Após o impacto de 'Três Mulheres', o seu pimeiro livro, Lisa Taddeo estreia-se no romance com a história de uma mulher à beira de um precipício moral, um thriller de vingança que se lê de um fôlego.

Foto: J Waite
03 de dezembro de 2021 às 11:51 Rosário Mello e Castro

Lisa Taddeo está assoberbada. Para uma jornalista relativamente desconhecida transformada em autora de best-sellers, ser responsável por uma equipa de centenas de pessoas, aquela que produzirá a série de televisão baseada na sua estreia literária, Três Mulheres (2019, Editorial Presença), é a última coisa que o seu cérebro de escritora precisa. Ainda assim, é difícil imaginar que alguém que ao longo de oito anos atravessou os EUA várias vezes para acompanhar intensamente a vida de três mulheres e assim remexer nas emoções e na sexualidade mais cruas, se dê por vencida.
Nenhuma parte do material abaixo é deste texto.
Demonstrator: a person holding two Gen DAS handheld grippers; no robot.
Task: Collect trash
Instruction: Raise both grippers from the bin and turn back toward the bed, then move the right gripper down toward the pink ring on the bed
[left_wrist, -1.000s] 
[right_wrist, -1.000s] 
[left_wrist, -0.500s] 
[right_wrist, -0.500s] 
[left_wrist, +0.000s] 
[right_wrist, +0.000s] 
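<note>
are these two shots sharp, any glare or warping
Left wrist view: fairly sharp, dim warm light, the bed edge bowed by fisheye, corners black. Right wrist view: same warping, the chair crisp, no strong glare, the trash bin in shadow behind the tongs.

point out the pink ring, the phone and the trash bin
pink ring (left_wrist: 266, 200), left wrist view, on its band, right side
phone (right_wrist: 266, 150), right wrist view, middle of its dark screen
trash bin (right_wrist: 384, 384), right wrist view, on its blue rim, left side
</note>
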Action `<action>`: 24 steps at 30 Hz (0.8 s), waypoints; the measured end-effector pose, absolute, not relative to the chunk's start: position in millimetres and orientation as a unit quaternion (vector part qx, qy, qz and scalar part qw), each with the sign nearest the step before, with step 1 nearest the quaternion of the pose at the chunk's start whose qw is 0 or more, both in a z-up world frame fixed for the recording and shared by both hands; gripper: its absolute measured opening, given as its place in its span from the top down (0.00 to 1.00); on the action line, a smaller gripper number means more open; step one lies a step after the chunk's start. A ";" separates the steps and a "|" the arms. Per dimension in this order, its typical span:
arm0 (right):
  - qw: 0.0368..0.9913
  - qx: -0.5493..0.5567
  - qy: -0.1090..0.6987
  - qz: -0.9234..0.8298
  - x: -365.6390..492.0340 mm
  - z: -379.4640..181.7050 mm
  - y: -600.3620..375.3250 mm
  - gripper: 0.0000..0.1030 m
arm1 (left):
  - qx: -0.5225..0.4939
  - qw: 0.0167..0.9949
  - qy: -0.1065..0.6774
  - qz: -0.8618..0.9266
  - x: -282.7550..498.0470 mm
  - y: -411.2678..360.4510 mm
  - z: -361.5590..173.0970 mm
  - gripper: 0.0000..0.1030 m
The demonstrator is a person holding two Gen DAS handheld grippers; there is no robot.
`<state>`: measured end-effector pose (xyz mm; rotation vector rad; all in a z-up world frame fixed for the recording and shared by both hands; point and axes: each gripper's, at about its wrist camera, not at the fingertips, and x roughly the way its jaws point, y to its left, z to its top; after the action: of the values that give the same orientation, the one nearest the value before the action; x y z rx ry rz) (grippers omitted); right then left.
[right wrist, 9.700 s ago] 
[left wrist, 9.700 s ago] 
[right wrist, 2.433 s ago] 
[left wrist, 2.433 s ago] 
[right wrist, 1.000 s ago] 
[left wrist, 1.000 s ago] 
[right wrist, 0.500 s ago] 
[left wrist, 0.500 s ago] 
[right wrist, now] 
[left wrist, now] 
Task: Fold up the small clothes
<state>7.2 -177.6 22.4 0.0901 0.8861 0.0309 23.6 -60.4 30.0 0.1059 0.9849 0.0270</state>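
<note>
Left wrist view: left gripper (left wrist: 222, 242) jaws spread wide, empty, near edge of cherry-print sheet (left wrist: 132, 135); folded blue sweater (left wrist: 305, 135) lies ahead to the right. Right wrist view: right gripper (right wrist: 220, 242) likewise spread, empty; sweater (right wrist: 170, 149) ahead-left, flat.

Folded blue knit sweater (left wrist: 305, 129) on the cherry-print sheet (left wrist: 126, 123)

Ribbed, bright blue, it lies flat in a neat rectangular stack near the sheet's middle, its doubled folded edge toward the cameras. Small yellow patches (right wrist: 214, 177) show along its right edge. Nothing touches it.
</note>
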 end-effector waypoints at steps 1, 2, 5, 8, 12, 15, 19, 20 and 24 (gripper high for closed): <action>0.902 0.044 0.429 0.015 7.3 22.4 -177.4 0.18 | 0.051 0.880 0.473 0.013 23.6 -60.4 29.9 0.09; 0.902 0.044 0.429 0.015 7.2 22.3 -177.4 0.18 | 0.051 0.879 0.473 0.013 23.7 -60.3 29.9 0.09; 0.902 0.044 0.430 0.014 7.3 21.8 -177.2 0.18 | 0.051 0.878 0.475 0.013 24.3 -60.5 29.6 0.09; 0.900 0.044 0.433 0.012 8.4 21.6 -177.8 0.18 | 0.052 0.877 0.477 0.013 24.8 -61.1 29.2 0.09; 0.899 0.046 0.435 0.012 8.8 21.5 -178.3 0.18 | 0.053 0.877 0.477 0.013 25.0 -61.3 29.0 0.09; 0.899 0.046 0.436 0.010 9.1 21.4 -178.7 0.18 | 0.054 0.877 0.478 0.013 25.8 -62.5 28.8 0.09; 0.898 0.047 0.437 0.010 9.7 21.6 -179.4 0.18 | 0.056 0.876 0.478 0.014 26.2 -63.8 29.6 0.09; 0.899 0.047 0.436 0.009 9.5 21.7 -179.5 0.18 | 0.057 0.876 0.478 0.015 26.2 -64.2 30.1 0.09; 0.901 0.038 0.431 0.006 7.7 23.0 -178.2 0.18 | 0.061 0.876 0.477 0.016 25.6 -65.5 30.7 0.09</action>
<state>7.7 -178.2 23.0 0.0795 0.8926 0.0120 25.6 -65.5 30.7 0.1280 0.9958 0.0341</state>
A partir do seu escritório no Connecticut, a autora norte-americana fala à Máxima por Zoom. Tem olhos atentos e empenhados e tanto reflete sobre violência de género e papéis sociais como brinca com o stress que é tomar decisões de milhões de dólares. Animal (2021, Editorial Presença) apresenta-nos Joan, uma mulher que se descreve como "depravada" e que testemunha um crime hediondo logo nas primeiras páginas. Percebemos rapidamente que essa é apenas a ponta do iceberg do passado de violência e trauma sexual da jovem protagonista para quem a vida se tornou numa sucessão de consequências disso mesmo. A certa altura, num supermercado, Joan repara num homem que remexe numa borbulha enquanto olha fixamente para ela. "Há centenas de violações destas todos os dias," diz-nos, e percebemos que em todas as mulheres vive uma pequena parte de Joan.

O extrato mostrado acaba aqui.